Lors de l’audience du 25 avril 2025, le juge en charge du dossier s’est fait porter pâle arguant du tremblement de terre qui avait frappé Istanbul deux jours auparavant. Le juge remplaçant, appelé le matin même, a fait valoir que la Cour attendait la réponse d’Interpol au mandat d’arrêt international émis en janvier 2023 par la Cour d’assise d’Istanbul.
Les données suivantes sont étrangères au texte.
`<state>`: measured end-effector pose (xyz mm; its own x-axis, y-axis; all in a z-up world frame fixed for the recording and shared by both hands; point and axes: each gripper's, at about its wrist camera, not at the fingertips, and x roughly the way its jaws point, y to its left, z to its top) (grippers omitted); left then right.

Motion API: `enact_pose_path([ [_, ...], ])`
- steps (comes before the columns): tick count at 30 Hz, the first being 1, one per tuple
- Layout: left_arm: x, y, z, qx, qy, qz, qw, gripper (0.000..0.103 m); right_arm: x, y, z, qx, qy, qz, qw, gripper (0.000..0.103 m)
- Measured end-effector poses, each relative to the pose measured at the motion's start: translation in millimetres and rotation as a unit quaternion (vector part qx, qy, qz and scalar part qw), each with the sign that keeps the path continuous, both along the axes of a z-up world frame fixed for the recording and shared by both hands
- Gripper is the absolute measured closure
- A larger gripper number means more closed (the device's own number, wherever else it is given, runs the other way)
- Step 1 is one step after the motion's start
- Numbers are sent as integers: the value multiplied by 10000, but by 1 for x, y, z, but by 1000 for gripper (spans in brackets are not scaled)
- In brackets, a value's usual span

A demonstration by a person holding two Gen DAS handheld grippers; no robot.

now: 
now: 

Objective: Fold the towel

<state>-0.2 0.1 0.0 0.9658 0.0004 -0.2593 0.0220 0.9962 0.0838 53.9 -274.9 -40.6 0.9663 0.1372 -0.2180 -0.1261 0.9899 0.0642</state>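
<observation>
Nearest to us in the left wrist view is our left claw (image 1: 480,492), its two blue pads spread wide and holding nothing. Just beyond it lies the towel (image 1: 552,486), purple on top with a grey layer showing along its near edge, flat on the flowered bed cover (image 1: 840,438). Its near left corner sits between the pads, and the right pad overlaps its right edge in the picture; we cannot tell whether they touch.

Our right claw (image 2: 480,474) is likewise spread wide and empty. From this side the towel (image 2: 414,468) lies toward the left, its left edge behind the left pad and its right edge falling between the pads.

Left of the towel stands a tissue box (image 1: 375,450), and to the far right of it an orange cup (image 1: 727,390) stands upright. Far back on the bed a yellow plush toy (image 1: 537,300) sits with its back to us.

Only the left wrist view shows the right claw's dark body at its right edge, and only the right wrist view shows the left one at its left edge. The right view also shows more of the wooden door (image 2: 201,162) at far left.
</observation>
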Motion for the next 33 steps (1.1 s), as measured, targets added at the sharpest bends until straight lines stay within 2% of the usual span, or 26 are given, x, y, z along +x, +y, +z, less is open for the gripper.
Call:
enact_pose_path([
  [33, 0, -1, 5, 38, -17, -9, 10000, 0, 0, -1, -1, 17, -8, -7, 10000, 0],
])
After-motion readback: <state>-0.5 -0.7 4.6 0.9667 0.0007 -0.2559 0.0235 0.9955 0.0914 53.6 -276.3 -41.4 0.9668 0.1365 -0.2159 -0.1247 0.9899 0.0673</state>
En réalité la réponse − négative − était déjà en possession des avocats de Pinar Selek et donc, fort probablement, de la Cour aussi.
Le juge a fait savoir que la Cour attendait également la réponse à la requête adressée aux autorités françaises d’application de la Convention européenne d’extradition et a ajourné l’audience au 21 octobre 2025.
Sachant que Pinar Selek a entretemps acquis la nationalité française et que, de ce fait, les autorités françaises donneront forcement une réponse négative à la requête, on peut imaginer que l’audience du 21 octobre sera une nouvelle occasion pour les autorités turques de prolonger encore la torture psychologique endurée par Pinar Selek, qui est également victime de menaces de mort de la part de Loup Gris (mouvement d’extrême droite turque).
Conclusion et recommandation
La nouvelle phase de dialogue entre les autorités turques et le chef du PKK, Abddullah Öcalan, ouverte au mois de décembre 2024 pour trouver une solution pacifique à la question kurde, tant en Türkiye comme en la République arabe syrienne et Iraq, pourrait donner l’opportunité pour mettre également un terme au harcèlement judiciaire subi par Pinar Selek.
Le Mouvement contre le racisme et pour l’amitié entre les peuples (MRAP) appelle la Rapporteuse spéciale contre la torture, la Rapporteuse spéciale sur l’indépendance des juges et des avocats, le Rapporteur spécial sur les questions relatives aux minorités et la Rapporteuse spéciale sur la liberté d’opinion et d’expression à apporter, chacun(e) dans le cadre de son propre mandat, une attention particulière au cas de Pinar Selek.